Wait stats I/O_COMPLETION

This wait occurs while a task is waiting for I/O operations to complete that are related to non data page I/O’s

 

 

 

 

 

 

 

 

 

 

There are several reasons why this wait type can be accumulated over time

Now we have a wait time we need to investigate why this is happening in order to do that we need to go through the perfmon physical disk counters

because most of the this wait type can be accumulated due to improper I/O sub system design , and improper system design

Disk Performance Counters

The Disk Performance counters help you to evaluate the performance of the disk subsystem. The disk subsystem is more than the disk itself. It will include to disk controller card, the I/O bus of the system, and the disk. When measuring disk performance it is usually better to have a good baseline for performance than simply to try and evaluate the disk performance on a case by case basis.

There are two objects for the disk—PhysicalDisk and LogicalDisk. The counters for the two are identical. However, in some cases they may lead to slightly different conclusions. The PhysicalDisk object is used for the analysis of the overall disk, despite the partitions that may be on the disk. When evaluating overall disk performance this would be the one to select. The LogicalDisk object analyzes information for a single partition. Thus the values will be isolated to activity that is particularly occurring on a single partition and not necessarily representative of the entire load that the disk is burdened with. The LogicalDisk object is useful primarily when looking at the affects or a particular application, like SQL Server, on the disk performance. Again the PhysicalDisk is primarily for looking at the performance of the entire disk subsystem. In the list that follows, the favored object is indicated with the counter. When the LogicalDisk and PhysicalDisk objects are especially different, the counter will be listed twice and the difference specifically mentioned.

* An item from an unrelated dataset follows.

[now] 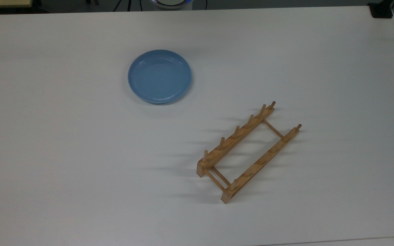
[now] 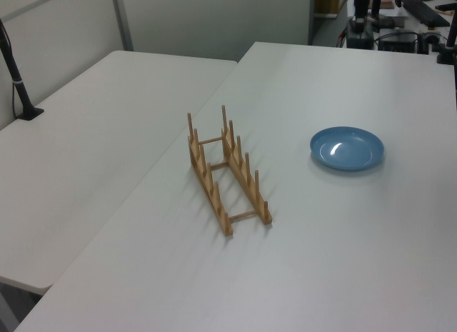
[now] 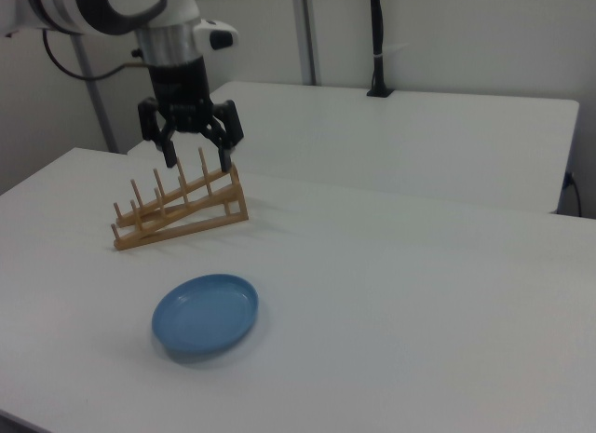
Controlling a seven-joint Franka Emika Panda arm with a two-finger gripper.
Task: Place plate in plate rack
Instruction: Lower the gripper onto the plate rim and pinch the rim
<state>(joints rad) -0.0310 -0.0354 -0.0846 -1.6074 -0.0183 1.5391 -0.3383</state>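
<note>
Your gripper hangs with its fingers spread and nothing between them, high above the tabletop, pointing straight down; in the right view it overlaps the rack, but how close it really is to it cannot be told from there. The plate lies flat, rim up, toward the far edge of the tabletop in the top view, well apart from the rack, which sits nearer the top view's lower right, set diagonally to the table edges. Rack slots are all vacant, pegs upright. Judgement: nothing is grasped yet, so the task is at its start and the approach to the plate is the step in hand. A flat plate offers only its raised rim to pinch, so you will likely want the open fingers brought over one edge. Glossy surface may slip. The rack's skewed angle means the plate must be turned on edge and lined up across the rails.
</note>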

  • PhysicalDisk : Current Disk Queue Length. This counter provides a primary measure of disk congestion. Just as the processor queue was an indication of waiting threads, the disk queue is an indication of the number of transactions that are waiting to be processed. Recall that the queue is an important measure for services that operate on a transaction basis. Just like the line at the supermarket, the queue will be representative of not only the number of transactions, but also the length and frequency of each transaction.
  • PhysicalDisk : % Disk Time. Much like % Processor time, this counter is a general mark of how busy the disk is. You will see many similarities between the disk and processor since they are both transaction-based services. This counter indicates a disk problem, but must be observed in conjunction with the Current Disk Queue Length counter to be truly informative. Recall also that the disk could be a bottleneck prior to the % Disk Time reaching 100%.
  • PhysicalDisk : Avg. Disk Queue Length. This counter is actually strongly related to the %Disk Time counter. This counter converts the %Disk Time to a decimal value and displays it. This counter will be needed in times when the disk configuration employs multiple controllers for multiple physical disks. In these cases, the overall performance of the disk I/O system, which consists of two controllers, could exceed that of an individual disk. Thus, if you were looking at the %Disk Time counter, you would only see a value of 100%, which wouldn’t represent the total potential of the entire system, but only that it had reached the potential of a single disk on a single controller. The real value may be 120% which the Avg. Disk Queue Length counter would display as 1.2.
  • PhysicalDisk : Disk Reads/sec. This counter is used to compare to the Memory: Page Inputs/sec counter. You need to compare the two counters to determine how much of the Disk Reads are actually attributed to satisfying page faults.
  • LogicalDisk : Disk Reads/sec. When observing an individual application (rather a partition) this counter will be an indication of how often the applications on the partition are reading from the disk. This will provide you with a more exact measure of the contribution of the various processes on the partition that are affecting the disk.
  • PhysicalDisk : Disk Reads Bytes/sec. Primarily, you’ll use this counter to describe the performance of disk throughput for the disk subsystem. Remember that you are generally measuring the capability of the entire disk hardware subsystem to respond to requests for information.
  • LogicalDisk : Disk Reads Bytes/sec. For the partition, this will be an indication of the rate that data is being transferred. This will be an indication of what type of activity the partition is experiencing. A smaller value will indicate more random reads of smaller sections.
  • PhysicalDisk : Avg. Disk Bytes/Read. This counter is used primarily to let you know the average number of bytes transferred per read of the disk system. This helps distinguish between random reads of the disk and the more efficient sequential file reads. A smaller value generally indicates random reads. The value for this counter can also be an indicator of file fragmentation.
  • PhysicalDisk : Avg. Disk sec/Read. The value for this counter is generally the number of seconds it takes to do each read. On less-complex disk subsystems involving controllers that do not have intelligent management of the I/O, this value is a multiple of the disk’s rotation per minute. This does not negate the rule that the entire system is being observed. The rotational speed of the hard drive will be the predominant factor in the value with the delays imposed by the controller card and support bus system.
  • PhysicalDisk: Disk Reads/sec. The value for this counter is the number of reads that the disk was able to accomplish per second. Changes in this value indicate the amount of random access to the disk. The disk is a mechanical device that is capable of only so much activity. When files are closer together, the disk is permitted to get to the files quicker than if the files are spread throughout the disk. In addition, disk fragmentation can contribute to an increased value here.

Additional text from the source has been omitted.